Por aquel entonces, era yo un quinceañero con granitos que odiaba los espejos y huía despavorido de su imagen en los escaparates de la pequeña ciudad de A. donde mis padres habían abierto una librería estanco.
Habitábamos una casa de dos pisos de los que mi hermano menor y yo ocupábamos el segundo. Se llegaba ahí por una escalera estrecha cuya madera tanto crujía bajo los pasos que era imposible subir sin hacerse notar.
La habitación principal, clara pero fría, daba a la calle y se calentaba con una estufa de carbón, lo cual nos obligaba a subir solos el combustible, mientras lo había, porque no siempre nos alcanzaba para terminar el mes.
Las paredes encaladas de antaño habían sido cubiertas con un empapelado florido, que difícilmente se adaptaba a la rugosa superficie, pese a los esfuerzos realizados para aplanarla.
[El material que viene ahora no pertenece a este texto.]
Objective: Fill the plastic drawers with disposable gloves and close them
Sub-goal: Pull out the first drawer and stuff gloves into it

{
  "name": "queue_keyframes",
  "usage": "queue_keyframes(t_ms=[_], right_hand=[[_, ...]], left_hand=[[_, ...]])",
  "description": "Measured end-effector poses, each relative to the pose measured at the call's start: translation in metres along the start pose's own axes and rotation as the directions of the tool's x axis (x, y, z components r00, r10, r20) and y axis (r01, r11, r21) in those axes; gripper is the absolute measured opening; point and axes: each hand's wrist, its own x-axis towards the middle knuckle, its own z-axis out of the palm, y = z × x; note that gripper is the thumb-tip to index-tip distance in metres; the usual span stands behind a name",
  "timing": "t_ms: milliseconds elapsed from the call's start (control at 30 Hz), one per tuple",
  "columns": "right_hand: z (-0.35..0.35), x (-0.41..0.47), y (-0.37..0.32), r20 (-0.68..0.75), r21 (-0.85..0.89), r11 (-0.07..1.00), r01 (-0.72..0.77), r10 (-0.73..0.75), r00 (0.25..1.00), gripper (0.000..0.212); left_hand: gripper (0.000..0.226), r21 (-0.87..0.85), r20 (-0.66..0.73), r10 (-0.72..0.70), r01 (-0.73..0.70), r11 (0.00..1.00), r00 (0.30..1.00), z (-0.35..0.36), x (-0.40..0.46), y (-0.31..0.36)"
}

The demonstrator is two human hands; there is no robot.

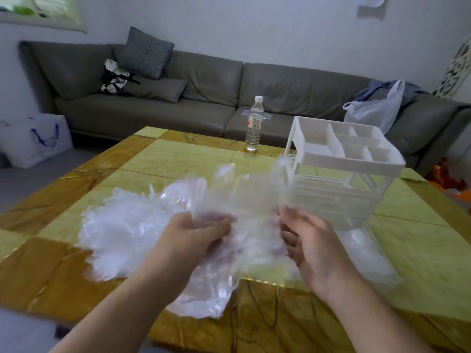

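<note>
A: In front of the drawers (339,174), what are the hands doing?

B: Both are raised just above the bench (178,159), forearms coming in from the near edge. The left hand (193,235) is curled, its grip clamped on a bunch of clear gloves (239,200). The right hand (313,248) is turned palm inward, fingers (290,238) bent toward the same bunch; the film there is blurred, so I cannot tell whether that grip is closed on it or only touching it.

A: And the rest of the gloves?

B: A loose pile (119,233) lies on the bench left of the drawers, spreading under the left forearm to the near edge. More clear film lies just in front of the drawers, on the right hand's far side.

A: How do the drawers stand?

B: The white unit sits on the bench's right part. Its top is an open tray split into compartments, which look bare. Below it is an open frame, then stacked white fronts lower down, partly veiled by the held gloves. Whether any drawer is pulled out I cannot tell.

A: Anything else near?

B: A water bottle (254,123) stands upright behind the drawers, to their left, near the bench's far edge. Beyond it runs a grey sofa (204,98), with a plastic bag (374,108) on its seat behind the drawers and cushions (145,54) far to the left.
</note>
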Motion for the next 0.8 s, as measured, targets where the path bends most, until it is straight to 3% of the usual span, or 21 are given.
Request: queue_keyframes(t_ms=[67,167,267,333,400,467,533,633,700,800], right_hand=[[0.007,-0.003,0.002,0.011,0.033,0.999,-0.017,0.017,1.000,0.024],[0.017,-0.013,0.019,0.086,-0.361,0.924,0.124,-0.099,0.991,0.012],[0.032,-0.023,0.044,0.303,-0.737,0.597,0.316,-0.126,0.945,0.008],[0.041,-0.024,0.057,0.371,-0.867,0.326,0.376,-0.080,0.925,0.037],[0.047,-0.020,0.066,0.342,-0.920,0.181,0.349,-0.072,0.937,0.056],[0.051,-0.016,0.073,0.378,-0.919,0.082,0.387,-0.106,0.920,0.047],[0.051,-0.015,0.079,0.429,-0.894,0.057,0.444,-0.174,0.887,0.023],[0.052,-0.014,0.084,0.460,-0.871,0.059,0.489,-0.257,0.850,0.031],[0.054,-0.014,0.082,0.461,-0.868,0.057,0.494,-0.281,0.842,0.025],[0.055,-0.013,0.077,0.369,-0.854,0.271,0.444,-0.285,0.884,0.024]], left_hand=[[0.010,-0.046,-0.144,0.093,-0.100,0.994,0.985,-0.013,0.006,0.010],[0.006,-0.189,-0.298,0.149,-0.211,0.959,0.943,-0.034,0.017,0.021],[0.004,-0.262,-0.337,0.148,-0.243,0.934,0.930,-0.041,0.019,0.026],[0.008,-0.273,-0.336,0.139,-0.237,0.932,0.932,-0.041,0.019,0.026],[0.013,-0.272,-0.331,0.137,-0.234,0.934,0.933,-0.040,0.017,0.025],[0.012,-0.270,-0.312,0.135,-0.224,0.936,0.940,-0.040,0.016,0.024],[0.006,-0.277,-0.306,0.130,-0.219,0.936,0.943,-0.040,0.016,0.025],[0.008,-0.317,-0.307,0.118,-0.218,0.923,0.944,-0.041,0.015,0.028],[0.015,-0.342,-0.292,0.115,-0.216,0.915,0.949,-0.043,0.015,0.029],[0.016,-0.349,-0.287,0.111,-0.212,0.913,0.952,-0.046,0.015,0.030]])
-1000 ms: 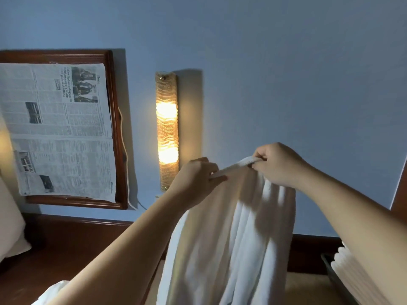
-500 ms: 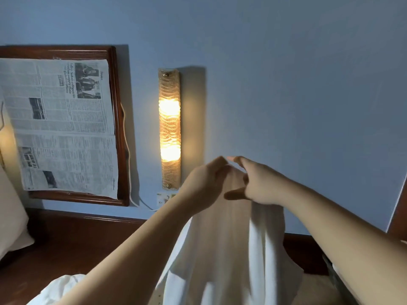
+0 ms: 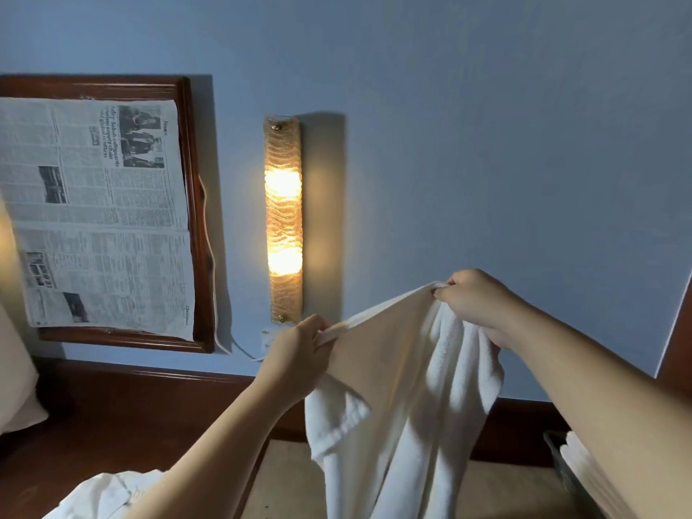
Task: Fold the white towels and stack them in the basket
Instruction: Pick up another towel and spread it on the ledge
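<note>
A white towel (image 3: 404, 406) hangs in the air in front of me, held up by its top edge. My left hand (image 3: 296, 354) pinches that edge at the lower left. My right hand (image 3: 472, 297) pinches it higher up at the right, so the edge slopes between them. The rest of the cloth drops in loose folds out of the bottom of the view. At the lower right edge a dark basket (image 3: 560, 458) shows its rim, with folded white towels (image 3: 588, 470) stacked inside, partly hidden by my right forearm.
A lit wall lamp (image 3: 282, 219) hangs on the blue wall behind the towel. A wood-framed panel covered with newspaper (image 3: 93, 211) is at the left. A dark wooden headboard (image 3: 131, 413) runs below, a pillow (image 3: 15, 387) at far left, white cloth (image 3: 101, 496) at bottom left.
My hands, close together at the top edge before, have moved apart along it. The left hand dropped lower left, the right shifted right, and the towel's edge is now stretched between them.
</note>
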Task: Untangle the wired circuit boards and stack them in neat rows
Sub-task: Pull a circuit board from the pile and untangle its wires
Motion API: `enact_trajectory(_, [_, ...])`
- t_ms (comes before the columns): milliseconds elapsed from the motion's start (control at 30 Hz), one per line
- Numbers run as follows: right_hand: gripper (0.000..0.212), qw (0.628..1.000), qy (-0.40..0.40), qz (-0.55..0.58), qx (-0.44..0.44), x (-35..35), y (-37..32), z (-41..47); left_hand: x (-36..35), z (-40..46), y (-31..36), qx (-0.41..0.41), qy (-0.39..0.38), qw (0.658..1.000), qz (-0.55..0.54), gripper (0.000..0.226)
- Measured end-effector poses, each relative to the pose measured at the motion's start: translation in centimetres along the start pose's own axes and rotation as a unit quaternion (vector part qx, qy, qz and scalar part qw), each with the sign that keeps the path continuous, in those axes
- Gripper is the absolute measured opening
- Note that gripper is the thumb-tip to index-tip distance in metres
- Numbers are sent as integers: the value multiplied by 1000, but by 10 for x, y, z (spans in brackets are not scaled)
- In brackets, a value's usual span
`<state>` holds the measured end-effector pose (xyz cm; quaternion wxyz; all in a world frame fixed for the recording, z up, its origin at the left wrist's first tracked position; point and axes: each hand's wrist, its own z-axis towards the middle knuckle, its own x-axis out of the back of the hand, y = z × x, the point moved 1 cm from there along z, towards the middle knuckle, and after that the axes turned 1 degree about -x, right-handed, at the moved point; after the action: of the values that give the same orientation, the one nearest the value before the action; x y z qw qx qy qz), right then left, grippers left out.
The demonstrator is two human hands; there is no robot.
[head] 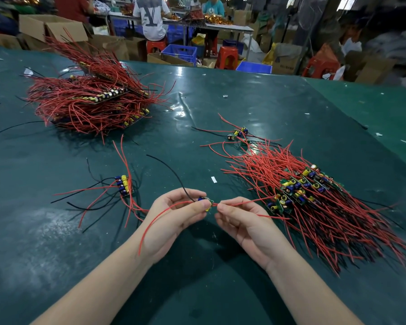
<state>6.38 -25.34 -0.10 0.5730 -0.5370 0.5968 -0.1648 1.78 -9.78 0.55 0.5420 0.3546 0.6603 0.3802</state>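
- Left hand (174, 216) pinches a small circuit board (206, 204) between thumb and fingers.
- Right hand (242, 221) pinches that board's red wire (244, 202), just beside it.

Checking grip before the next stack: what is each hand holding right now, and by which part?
The left hand pinches a small circuit board by its body between thumb and fingers. The right hand pinches one of that board's red wires close to the board.
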Motion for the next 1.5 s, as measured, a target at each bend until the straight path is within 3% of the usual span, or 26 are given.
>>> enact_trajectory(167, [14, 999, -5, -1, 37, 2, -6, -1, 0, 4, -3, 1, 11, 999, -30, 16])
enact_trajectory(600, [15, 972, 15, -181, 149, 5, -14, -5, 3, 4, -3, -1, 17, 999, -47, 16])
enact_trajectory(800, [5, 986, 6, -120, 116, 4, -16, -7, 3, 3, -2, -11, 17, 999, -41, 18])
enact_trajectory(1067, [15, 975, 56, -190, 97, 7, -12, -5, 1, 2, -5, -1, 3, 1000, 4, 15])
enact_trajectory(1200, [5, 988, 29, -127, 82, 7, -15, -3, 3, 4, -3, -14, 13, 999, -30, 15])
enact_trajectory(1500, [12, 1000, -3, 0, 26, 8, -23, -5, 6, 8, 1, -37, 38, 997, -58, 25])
El suelo era una tarima grosera en cuyas rendijas se metía nuestra escasa calderilla, amén del mucho polvo generado por la calefacción. Pero su pino relucía con tonos cálidos gracias al esmero de mi madre en aplicarle cera de abeja una vez al mes.
En el intérvalo, nos correspondía mantenerlo limpio usando los patines de fieltro cosidos adrede para este uso.
La puerta llena y pintada de verdín, de tan vieja como era, ya no cerraba con llave, lo cual considerábamos una laguna gravísima, ya que nos privaba de una intimidad anhelada.
Muchas veces, para poder llevar a cabo reprensibles actividades como fumarnos medio pitillo de tabaco rubio u hojear revistas ligeras subidas de contrabando entre jersey y camisa, desde la tienda, estábamos con el corazón en un hilo.
Menos mal que a mi padre se le oía venir, incluso con las zapatillas, porque si no…
A mí me disgustaban todos estos desperfectos materiales mucho más que a mi hermano, de humor más ecuánime frente a tales menudencias.
Y tantas buenas notas traje a casa y tanta guerra le di a mi padre que, un jueves de éstos, me anunció que, entre los dos, íbamos a tapar las rendijas del entarimado, renovar el empapelado y cambiar la puerta.
De oficio era carpintero, y no le suponía particular dificultad fabricar una de aquellas puertas de contraplacado que ansiábamos como si fuese el no va más.
Pero una enfermedad contraída durante la guerra lo había obligado a abandonar el taller de carpintería para pasar la bata gris del tendero.
Tenía poca resistencia, debía tomarse pastillas de cortisona en abundancia y era capaz de dormirse de pie en cualquier momento.
Con todo, llegó por fin la puerta deseada. Y con ella el derecho a cierta intimidad. Recuerdo cómo me dijo mi padre :
— Toma, aquí tienes la llave, pero debo decirte que tengo otra guardada.
Después, fuimos renovando todas las juntas de la tarima con una pasta anaranjada que la aspiradora se llevaría luego.
Quedaba el empapelado y era lo más difícil, porque tenía que ser un papel bastante fino y un poco extensible para tales paredes.
Quitamos el antiguo y pasó un mes.
Compramos el nuevo y pasaron dos meses más.
Empapelamos dos paredes y terminó el año.
Yo iba mosqueado ya, hasta que cierto jueves, me dijo mi padre que íbamos a acabar con la tarea.
Yo manejaba la brocha para encolar el papel y él lo pegaba en el muro con ayuda mía y no pocos tacos, por lo difícil que era ajustar aquello.
Al cabo de dos anchos me dijo que tenía bastante para aquel día.
Eso fue demasiado para mí :
— Con tan poco ánimo, no me extraña que se te fuera el taller al traste – le solté.
Me miró incrédulo y salió dando un portazo.
No he vuelto a ver a mi padre vivo. Se murió a los tres días de las consecuencias de esa enfermedad suya, dicen, y nunca le pude expresar cómo sentía haberle espetado esto.
Hoy todavía sigo ignorando si su muerte ha sido en parte mía.
©Pierre-Alain GASSE, noviembre de 2004.